Allison Williams may play a racist girlfriend in the film Get Out, and now she’s gone and acted like one at the MTV Movie & TV Awards, too. While presenting the Best Kiss award on Sunday night, Williams took the stage with her Get Out co-star Lil Rey Howery and made some v. offensive “jokes” about what she can do to win back the trust of black men. Yes that’s correct, the 29-year-old Girls alum tried to prove she’s not anything like her racist character by making racist remarks.
“What do I have to do to get back the trust?” Williams asked Howery, who played along with the bit by inching away from her as if he was scared. If that question wasn’t enough of a face-palm moment, Williams then suggested some ideas: lobbying to make it illegal for white people to ask black people if they can touch their hair; changing George Washington’s face to Denzel Washington’s on Mount Rushmore (so original); and trying to get Beyoncé’s Lemonade off Tidal and onto Spotify.
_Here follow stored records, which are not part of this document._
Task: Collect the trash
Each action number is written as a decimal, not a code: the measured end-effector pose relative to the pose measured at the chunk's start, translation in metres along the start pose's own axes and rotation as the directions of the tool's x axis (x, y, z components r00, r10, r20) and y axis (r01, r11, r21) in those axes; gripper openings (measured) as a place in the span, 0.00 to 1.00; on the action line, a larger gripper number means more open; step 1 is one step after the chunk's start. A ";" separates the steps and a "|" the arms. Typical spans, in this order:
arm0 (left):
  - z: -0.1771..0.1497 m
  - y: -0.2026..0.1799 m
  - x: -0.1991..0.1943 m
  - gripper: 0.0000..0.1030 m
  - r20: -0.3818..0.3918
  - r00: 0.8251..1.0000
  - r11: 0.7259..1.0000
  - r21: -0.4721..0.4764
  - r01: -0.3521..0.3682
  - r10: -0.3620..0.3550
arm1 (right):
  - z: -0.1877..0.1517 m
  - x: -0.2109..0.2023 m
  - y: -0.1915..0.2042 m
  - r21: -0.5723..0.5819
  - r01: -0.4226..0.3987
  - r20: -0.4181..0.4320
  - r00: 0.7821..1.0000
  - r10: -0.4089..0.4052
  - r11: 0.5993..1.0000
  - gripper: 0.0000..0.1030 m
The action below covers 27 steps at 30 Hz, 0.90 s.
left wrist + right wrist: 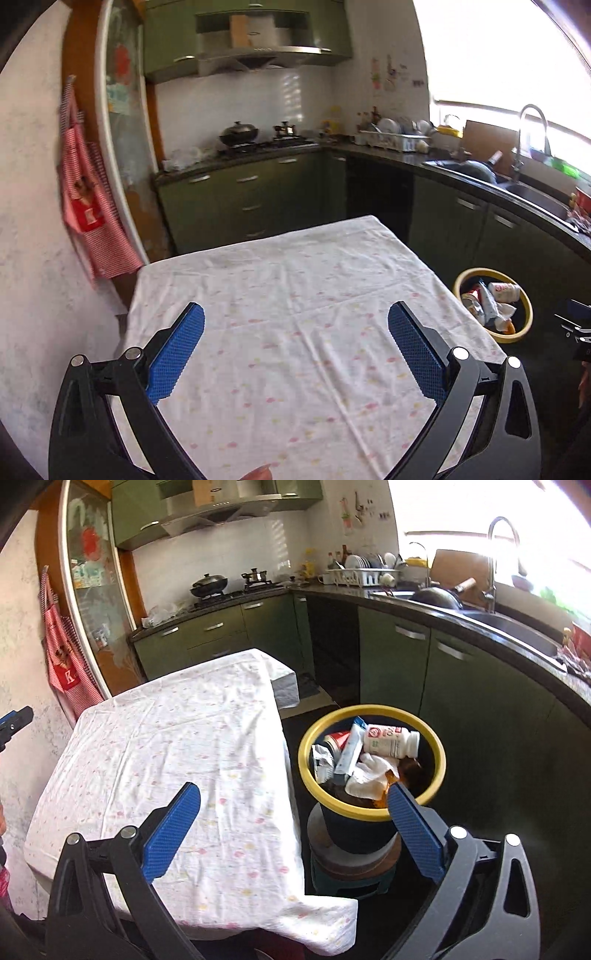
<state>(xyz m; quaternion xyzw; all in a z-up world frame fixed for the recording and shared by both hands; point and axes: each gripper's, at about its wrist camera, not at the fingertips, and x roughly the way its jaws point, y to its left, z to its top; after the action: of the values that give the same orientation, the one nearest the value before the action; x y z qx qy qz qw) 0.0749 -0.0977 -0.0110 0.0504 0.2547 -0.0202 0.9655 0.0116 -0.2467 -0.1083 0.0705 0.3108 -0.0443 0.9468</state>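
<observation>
A red apron (68,657) with a white letter K hangs left of the worktop (166,760). Over the worktop, the left gripper (295,314) fingers are wide apart, holding nothing. The right gripper (295,794) fingers gape too. Right of the worktop, the yellow-rimmed bin (373,766) holds the trash: a white bottle (391,742) with unreadable writing, wrappers and tissue.

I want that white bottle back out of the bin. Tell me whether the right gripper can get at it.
Probably yes: the white bottle lies on top of the trash in the bin, uncovered, and the right gripper is open, empty, close above.
</observation>
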 end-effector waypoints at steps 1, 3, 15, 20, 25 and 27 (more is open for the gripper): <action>-0.004 0.017 -0.012 0.95 0.013 1.000 0.999 -0.035 -0.024 0.024 | 0.002 -0.005 0.008 -0.018 0.009 0.013 1.000 -0.008 1.000 0.93; -0.013 0.051 -0.029 0.95 0.033 0.998 0.995 -0.086 -0.051 0.054 | 0.006 -0.015 0.020 -0.043 0.018 0.040 0.999 -0.016 0.999 0.93; -0.056 0.101 -0.079 0.95 0.051 0.993 0.980 -0.171 -0.098 0.108 | -0.007 -0.063 0.039 -0.059 0.069 0.087 0.994 -0.064 0.996 0.93; -0.062 0.089 -0.083 0.95 0.048 0.996 0.982 -0.177 -0.068 0.078 | -0.015 -0.071 0.037 -0.050 0.078 0.096 0.993 -0.073 0.996 0.93; -0.066 0.083 -0.092 0.95 0.060 0.994 0.983 -0.166 -0.078 0.089 | -0.017 -0.073 0.033 -0.039 0.069 0.103 0.993 -0.065 0.997 0.93; -0.065 0.083 -0.094 0.95 0.067 0.993 0.983 -0.164 -0.086 0.098 | -0.015 -0.072 0.032 -0.033 0.067 0.104 0.993 -0.063 0.997 0.93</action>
<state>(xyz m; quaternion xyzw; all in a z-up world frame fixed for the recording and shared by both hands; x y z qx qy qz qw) -0.0332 -0.0066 -0.0137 -0.0166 0.2165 0.0433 0.9752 -0.0509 -0.2100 -0.0744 0.0407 0.2643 -0.0732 0.9608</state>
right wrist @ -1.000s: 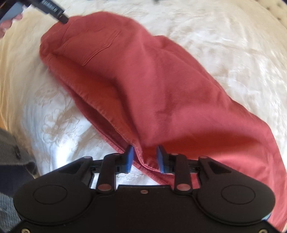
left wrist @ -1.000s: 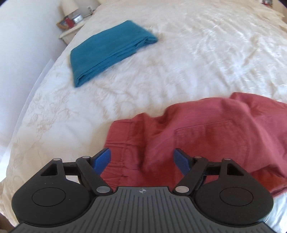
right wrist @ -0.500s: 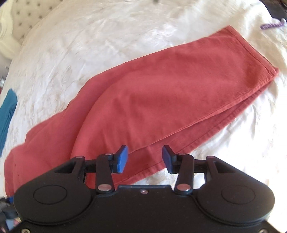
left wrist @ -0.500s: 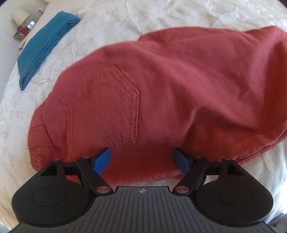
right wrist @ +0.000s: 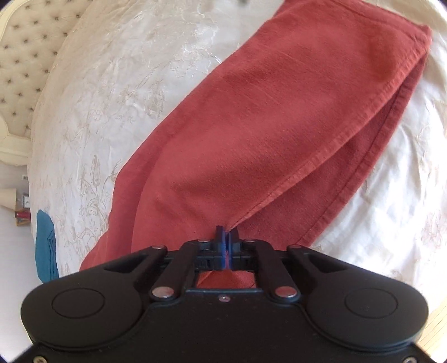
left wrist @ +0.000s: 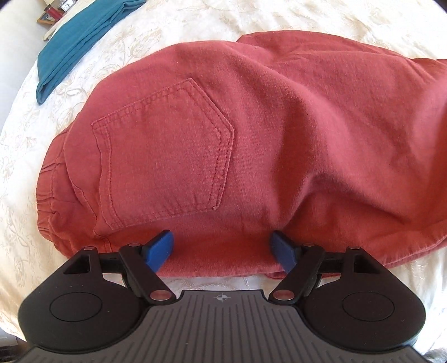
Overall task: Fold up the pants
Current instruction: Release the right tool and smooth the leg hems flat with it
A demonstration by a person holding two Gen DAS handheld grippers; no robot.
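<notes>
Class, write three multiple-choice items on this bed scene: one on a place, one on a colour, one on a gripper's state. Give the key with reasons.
1. Where does the folded teal cloth lie?
A. on the red pants
B. on the bedspread, apart from the pants
C. in a gripper

2. What colour are the pants?
A. red
B. grey
C. green

3. How is the right gripper?
A. wide open
B. out of view
C. shut on the pants

Key: B, pale bedspread shows between them; A, red cloth throughout; C, its fingers pinch a fold of the pants.
</notes>
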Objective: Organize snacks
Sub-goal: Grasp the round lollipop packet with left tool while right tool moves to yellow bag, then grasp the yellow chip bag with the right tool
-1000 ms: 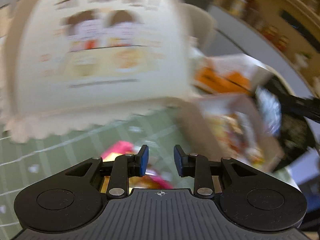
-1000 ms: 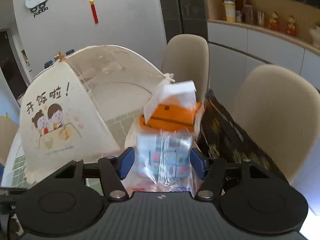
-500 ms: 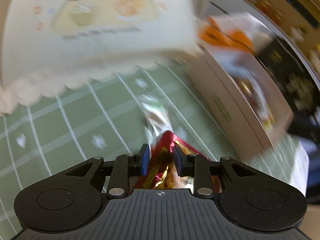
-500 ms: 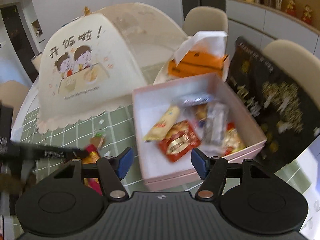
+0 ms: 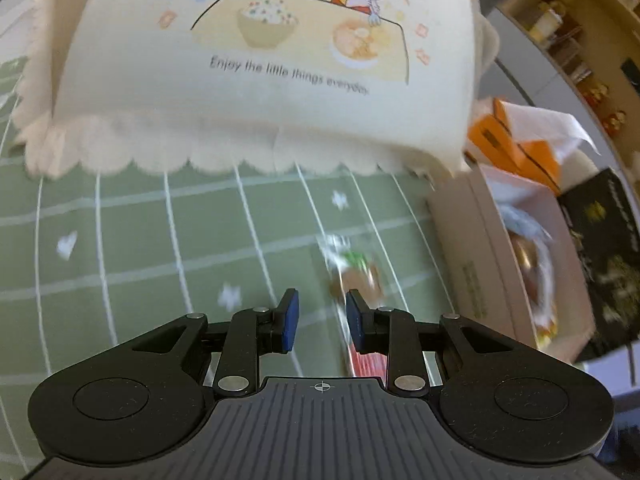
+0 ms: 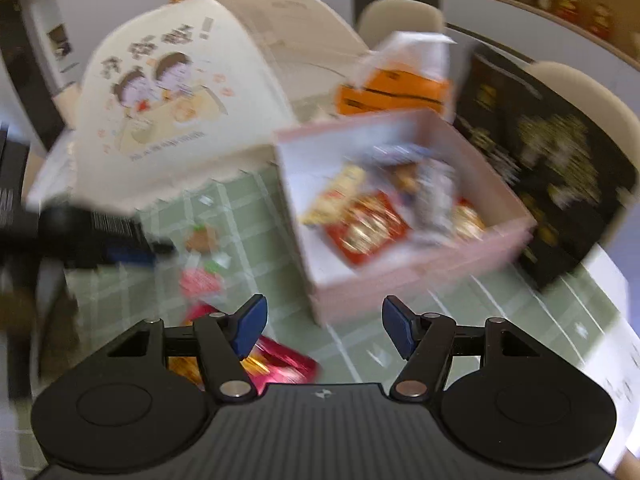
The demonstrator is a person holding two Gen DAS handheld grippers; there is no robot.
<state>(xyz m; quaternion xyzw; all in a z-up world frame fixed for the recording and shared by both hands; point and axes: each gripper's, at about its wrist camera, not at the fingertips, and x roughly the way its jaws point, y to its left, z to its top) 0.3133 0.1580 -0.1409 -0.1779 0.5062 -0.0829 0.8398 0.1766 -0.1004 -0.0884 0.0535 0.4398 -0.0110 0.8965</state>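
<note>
Green checked tablecloth (image 5: 168, 240) carries loose snack packets (image 6: 202, 276), blurred, before the left gripper (image 5: 318, 316), fingers slightly apart, empty. Right gripper (image 6: 324, 324) gapes, empty. Beyond, the pink box (image 6: 420, 276) holds several smeared wrappers (image 6: 366, 228).

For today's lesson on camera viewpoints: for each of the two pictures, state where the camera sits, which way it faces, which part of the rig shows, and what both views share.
Left wrist: on the left gripper, angled down at the green tablecloth and a loose snack; its own open blue-padded fingers show.
Right wrist: on the right gripper, angled down toward the pink box of snacks; its open fingers show, and the left gripper shows at left.
Shared: food cover, pink box, orange tissue box.
</note>
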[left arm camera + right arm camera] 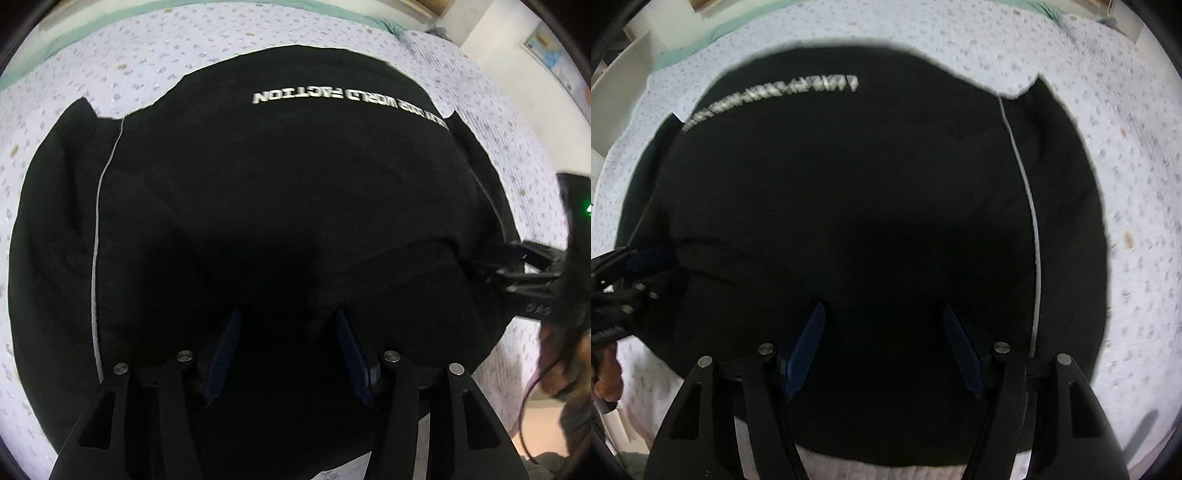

Really Williams? You think decades of racism and white supremacy can be fixed by streaming some Queen B?
While Howery eventually agreed to her final suggestion—which finally got her to stop talking—the internet was not impressed by her poor taste.
Update: am now sitting on the floor watching Allison Williams make race jokes https://t.co/holn7Fm5In
— Richard Lawson (@rilaws) May 8, 2017
Allison Williams saying yes to the “lets make playful racist jokes” bit for the MTV awards BLOWS ME AWAY
— Kelly Keegs (@kellykeegs) May 8, 2017
Apart from causing everyone to feel hella uncomfortable, Williams’s comments were the worst way to introduce Ashton Sanders and Jharrel Jerome—two male actors of colour—who won Best Kiss for their smooch in Moonlight. It was a monumental moment that celebrated a same-sex relationship in a powerful black coming-of-age film, and it didn’t need to be clouded by a white actor’s bad judgement. Given the fact that it was the first year MTV got rid of gendered categories, the progressive theme of the show was really overshadowed by Williams’s discrimination and racial tropes.
While it’s safe to assume there was a team of writers prepping Williams’s script, she should have known better than to just go along with the shtick—especially since Get Out tackles the subject of racial tension in the United States. Williams has even said that she hopes the acclaimed film will help people understand what discrimination feels like and spark an important conversation about racism. But if her behaviour last night was any indication of what she thinks is socially acceptable, she might need to find another way to prove she wasn’t just playing a character.